- [WORK REQUEST]
Reproduce the whole listing, character for character.

- [RAW DATA]

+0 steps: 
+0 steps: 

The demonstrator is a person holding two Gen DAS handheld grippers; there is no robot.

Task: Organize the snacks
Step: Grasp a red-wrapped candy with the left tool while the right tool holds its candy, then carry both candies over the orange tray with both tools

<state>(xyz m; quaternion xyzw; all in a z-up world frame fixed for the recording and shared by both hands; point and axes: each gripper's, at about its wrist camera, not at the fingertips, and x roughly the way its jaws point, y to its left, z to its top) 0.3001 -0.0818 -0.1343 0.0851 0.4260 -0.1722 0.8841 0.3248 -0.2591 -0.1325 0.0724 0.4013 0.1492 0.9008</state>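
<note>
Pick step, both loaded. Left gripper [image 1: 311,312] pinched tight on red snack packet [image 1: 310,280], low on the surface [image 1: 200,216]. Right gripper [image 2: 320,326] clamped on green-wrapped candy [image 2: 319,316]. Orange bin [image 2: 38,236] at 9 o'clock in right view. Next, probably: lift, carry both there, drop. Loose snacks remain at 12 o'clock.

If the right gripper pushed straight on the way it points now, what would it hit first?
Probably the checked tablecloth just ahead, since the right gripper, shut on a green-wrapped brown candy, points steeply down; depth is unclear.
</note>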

- [RESPONSE TO THIS EXERCISE]
+0 steps: 
+0 steps: 

The demonstrator is a person holding two Gen DAS handheld grippers; there is no robot.

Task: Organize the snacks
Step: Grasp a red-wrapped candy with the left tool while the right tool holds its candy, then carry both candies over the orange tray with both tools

<state>(xyz m; quaternion xyzw; all in a z-up world frame fixed for the recording and shared by both hands; point and axes: each gripper's, at about its wrist camera, not at the fingertips, and x roughly the way its jaws point, y to its left, z to its top) 0.3001 -0.0818 -0.1343 0.0851 0.4260 -0.1722 0.8841 0.3248 -0.2591 -0.1325 0.0724 0.4013 0.1492 0.9008</state>
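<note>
Pick step, both loaded. Left gripper [image 1: 311,312] pinched tight on red snack packet [image 1: 310,280], low on the surface [image 1: 200,216]. Right gripper [image 2: 320,326] clamped on green-wrapped candy [image 2: 319,316]. Orange bin [image 2: 38,236] at 9 o'clock in right view. Next, probably: lift, carry both there, drop. Loose snacks remain at 12 o'clock.

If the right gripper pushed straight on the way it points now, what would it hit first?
Probably the checked tablecloth just ahead, since the right gripper, shut on a green-wrapped brown candy, points steeply down; depth is unclear.
</note>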

The reply is now complete.